The Burmese python is not a snake for inexperienced or wimpy pet owners.  The creatures are beautiful and live for over twenty years, so if you do adopt one you'll have a chance to bond with your snake.  The care requirements, while more involved than, say, a corn snake, are not complicated.  On the other hand, the snakes are large, strong, and escape artists.  Many pet owners do find that the adults are too much to handle.   And where the climate is right, an escaped or abandoned Burmese python can cause massive environmental problems.

In the Everglades, Burmese pythons do quite well.  At a rough estimate, 150,000 or the non-native invasive snakes now live in Florida's national park (www.tampabay.com/news/environment/wildlife/article1005180.ece).  They not only compete with but actually devour the native species.  While the most famous Burmese python made the news by failing to eat an alligator, but it did suceed in killing the native reptile.  Other Burmese pythons have been found with the remains of bobcats and deer in their digestive tracts.  Burmese pythons in the Everglades are one good reason why there's currently some support in Congress for outlawing the sale of most exotic animals. 

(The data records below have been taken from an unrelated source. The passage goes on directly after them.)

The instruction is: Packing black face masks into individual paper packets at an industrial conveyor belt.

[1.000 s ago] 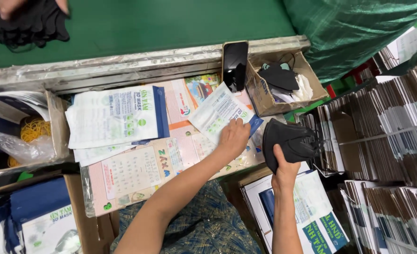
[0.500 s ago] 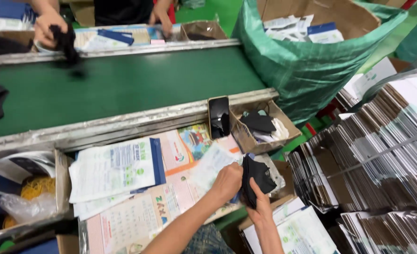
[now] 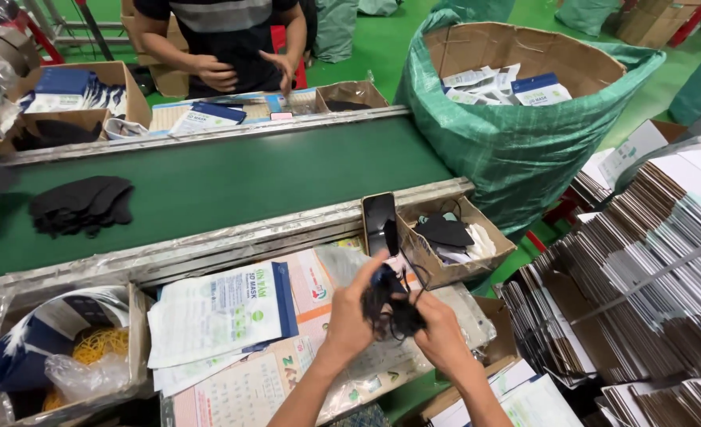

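Both hands [image 3: 394, 320] around black masks [image 3: 390, 308]

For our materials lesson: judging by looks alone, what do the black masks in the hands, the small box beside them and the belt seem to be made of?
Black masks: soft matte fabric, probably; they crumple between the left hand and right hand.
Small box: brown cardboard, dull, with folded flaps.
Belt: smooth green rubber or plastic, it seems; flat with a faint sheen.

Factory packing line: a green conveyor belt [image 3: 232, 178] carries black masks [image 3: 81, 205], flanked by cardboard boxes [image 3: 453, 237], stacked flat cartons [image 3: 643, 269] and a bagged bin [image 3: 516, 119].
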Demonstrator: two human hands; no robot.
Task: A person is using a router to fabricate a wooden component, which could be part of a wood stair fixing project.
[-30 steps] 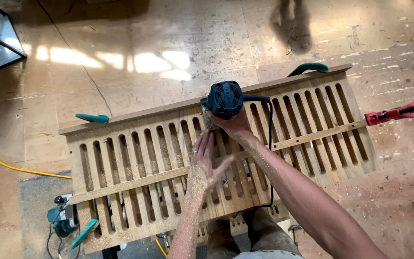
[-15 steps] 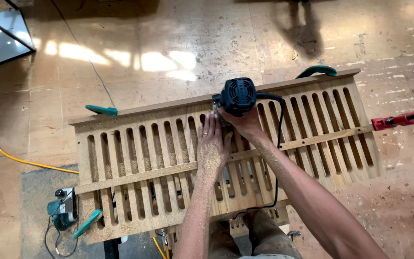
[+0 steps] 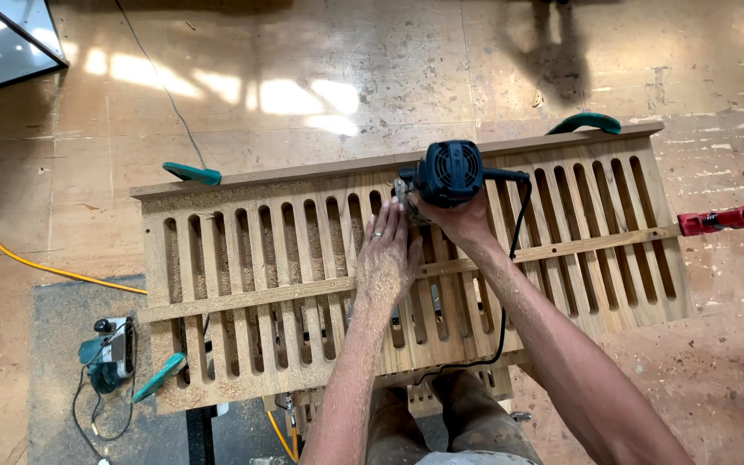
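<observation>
On the floor at far left, a yellow cable [image 3: 36, 265] trails past a small green power tool [image 3: 111, 353] lying on a dark mat [image 3: 53, 379]. Green clamps [image 3: 192, 174] grip the near and far left edges of the slotted wooden panel [image 3: 251, 293], which is dusted with sawdust and spans the middle of the view. The left hand [image 3: 387, 258] lies flat on the slats, fingers [image 3: 382, 226] spread and released, grasping nothing. Just beside it, the right hand [image 3: 462, 220] clenches the base of a blue router [image 3: 449, 172] standing upright on the panel's far rail, its black cord [image 3: 514, 258] looping down. Another green clamp [image 3: 585, 122] sits at the panel's far right edge, and a red clamp [image 3: 734, 215] at far right.
</observation>
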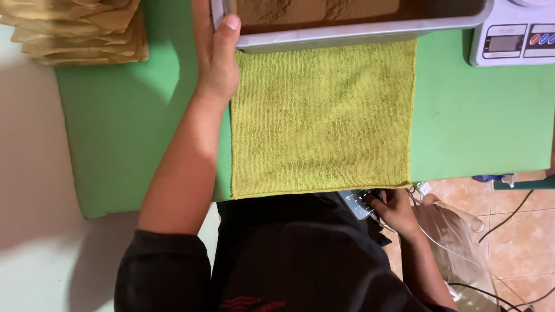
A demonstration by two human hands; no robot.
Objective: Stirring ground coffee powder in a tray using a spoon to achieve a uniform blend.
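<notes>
Gripping the grey tray (347, 36) rim, left hand (217, 63) clamps; right hand (396, 211) fingers a calculator (357, 203) below.

Green tabletop (480, 115), tiled floor (520, 231)

A stack of flat tan paper pouches (81, 29) lies at the top left corner, well to the left of the left hand (217, 60). A white digital kitchen scale (514, 32) stands far to that hand's right; its small grey rectangular screen (504, 42) sits beside red and blue round buttons. The right hand (396, 211) touches a small dark device with pale keys (358, 203).
</notes>
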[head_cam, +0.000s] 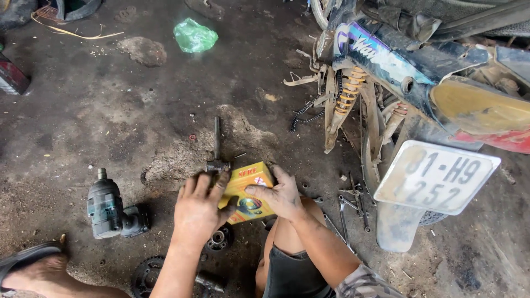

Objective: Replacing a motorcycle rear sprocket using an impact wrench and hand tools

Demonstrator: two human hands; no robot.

However, there are problems to be worked out before Floridians can start supplementing their incomes by hunting snakes.  At the moment, hunting is illegal throughout most of the Everglades.  One suggestion was to start out with a pilot program in Big Cypress, where hunting is legal.  And while Lousisianna had good results from a program to pay people for hunting the invasive nutria (a kind of rodent), nutria are easier to find and kill than Burmese pythons.

One major issue is how to prevent people from killing the wrong snake.  The animal is not going to sit and pose for hunters and most of us are not as good as we should be at identifying our snake neighbors.  It seems likely to me that this program, by opening a protected area to hunters, could do more harm than good.  After all, the snakes are in trouble for being accomplished predators, but we humans are pretty good at that too.  And we're sometimes less fussy than we should be about what we catch.  Think of the two pregnant sharks caught in the area recently.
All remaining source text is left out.